Chapter 6
The castle does not mourn.
It endures.
That is Callum Fraser’s first thought when gray morning light seeps through the narrow windows and spills across stone floors that have known centuries of footsteps.
He has been awake for hours, pacing corridors that still feel like Keir might step out of any doorway and tell him to stop wearing a path in the rugs.
The house is too quiet.
Not empty, never empty, but hollowed, like a chest after something vital has been cut out. Keir’s absence is everywhere. In the silence where music should be. In the cold hearth. In the way the walls seem to be watching him, waiting to see what he’ll do next.

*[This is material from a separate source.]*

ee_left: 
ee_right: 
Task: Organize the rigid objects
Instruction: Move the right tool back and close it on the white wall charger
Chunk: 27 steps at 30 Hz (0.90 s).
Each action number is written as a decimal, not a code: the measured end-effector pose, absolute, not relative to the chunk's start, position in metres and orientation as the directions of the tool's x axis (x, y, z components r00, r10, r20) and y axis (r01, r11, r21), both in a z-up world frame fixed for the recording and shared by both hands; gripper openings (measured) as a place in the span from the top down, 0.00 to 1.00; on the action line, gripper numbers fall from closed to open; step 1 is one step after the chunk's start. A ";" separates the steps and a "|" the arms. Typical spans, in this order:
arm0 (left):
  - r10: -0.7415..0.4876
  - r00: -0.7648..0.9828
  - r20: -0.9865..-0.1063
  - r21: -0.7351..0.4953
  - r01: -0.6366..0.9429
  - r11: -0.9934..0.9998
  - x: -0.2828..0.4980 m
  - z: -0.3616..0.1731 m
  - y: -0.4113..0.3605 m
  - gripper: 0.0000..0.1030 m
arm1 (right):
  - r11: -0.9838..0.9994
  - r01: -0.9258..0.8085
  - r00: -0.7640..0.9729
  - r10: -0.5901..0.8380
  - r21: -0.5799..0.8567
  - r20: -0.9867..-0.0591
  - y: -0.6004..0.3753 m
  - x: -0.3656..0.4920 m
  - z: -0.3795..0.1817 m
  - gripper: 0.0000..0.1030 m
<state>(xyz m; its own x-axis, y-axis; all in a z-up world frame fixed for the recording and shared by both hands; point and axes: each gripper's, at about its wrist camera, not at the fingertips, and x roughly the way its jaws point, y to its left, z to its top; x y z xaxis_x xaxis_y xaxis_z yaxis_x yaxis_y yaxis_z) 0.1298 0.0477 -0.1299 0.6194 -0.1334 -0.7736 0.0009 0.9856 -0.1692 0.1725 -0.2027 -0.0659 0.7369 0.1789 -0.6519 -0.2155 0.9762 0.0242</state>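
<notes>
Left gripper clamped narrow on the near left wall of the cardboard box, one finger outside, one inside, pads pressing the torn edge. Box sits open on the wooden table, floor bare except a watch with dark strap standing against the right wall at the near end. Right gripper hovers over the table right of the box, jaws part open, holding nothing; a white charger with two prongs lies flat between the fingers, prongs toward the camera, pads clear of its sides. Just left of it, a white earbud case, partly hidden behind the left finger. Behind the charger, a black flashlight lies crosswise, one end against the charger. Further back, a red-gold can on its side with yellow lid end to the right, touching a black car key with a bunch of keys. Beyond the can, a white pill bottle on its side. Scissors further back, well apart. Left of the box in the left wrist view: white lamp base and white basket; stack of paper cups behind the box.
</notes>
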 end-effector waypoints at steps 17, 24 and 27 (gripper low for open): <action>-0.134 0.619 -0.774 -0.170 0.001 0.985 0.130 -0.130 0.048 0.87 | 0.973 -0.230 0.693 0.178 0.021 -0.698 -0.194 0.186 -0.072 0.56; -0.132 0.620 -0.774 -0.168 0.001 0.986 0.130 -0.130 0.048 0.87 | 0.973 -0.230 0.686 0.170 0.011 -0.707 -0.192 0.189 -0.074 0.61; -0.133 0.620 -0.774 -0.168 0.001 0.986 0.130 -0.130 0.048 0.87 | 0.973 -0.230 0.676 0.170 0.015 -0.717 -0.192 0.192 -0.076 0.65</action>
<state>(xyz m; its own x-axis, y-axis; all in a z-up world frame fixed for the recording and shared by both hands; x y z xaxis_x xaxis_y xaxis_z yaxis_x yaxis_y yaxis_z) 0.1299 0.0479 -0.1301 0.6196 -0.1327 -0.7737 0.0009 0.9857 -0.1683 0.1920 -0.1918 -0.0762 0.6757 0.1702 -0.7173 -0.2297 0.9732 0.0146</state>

Callum stands in the library with a mug of coffee gone untouched in his hand, staring out at the beauty of the land. Fog clings to the land, lifting slowly, revealing fields dark with damp and stubborn with life. This place has survived wars, betrayals, and entire bloodlines rising and falling.
It should survive this.
But survival isn’t the same as belonging.
Keir had taken him in when no one else wanted him. Had pulled him out of a school that smelled like bleach and quiet cruelty, signed papers without hesitation, and driven him here without asking whether Callum deserved it or even wanted to live here.
You stay, you follow my rules. You don’t want to obey; you can leave.
Callum had stayed.
He had learned structure. Discipline. Responsibility. He had learned how to stand still when anger threatened to consume him. How to build something instead of burn it down.
And Keir, brilliant, selfish, impossible Keir, had promised him this place.
Not in a will. Not in ink.
But in late-night conversations. In shared silences. In the way Keir spoke about the castle like a living thing they were both responsible for.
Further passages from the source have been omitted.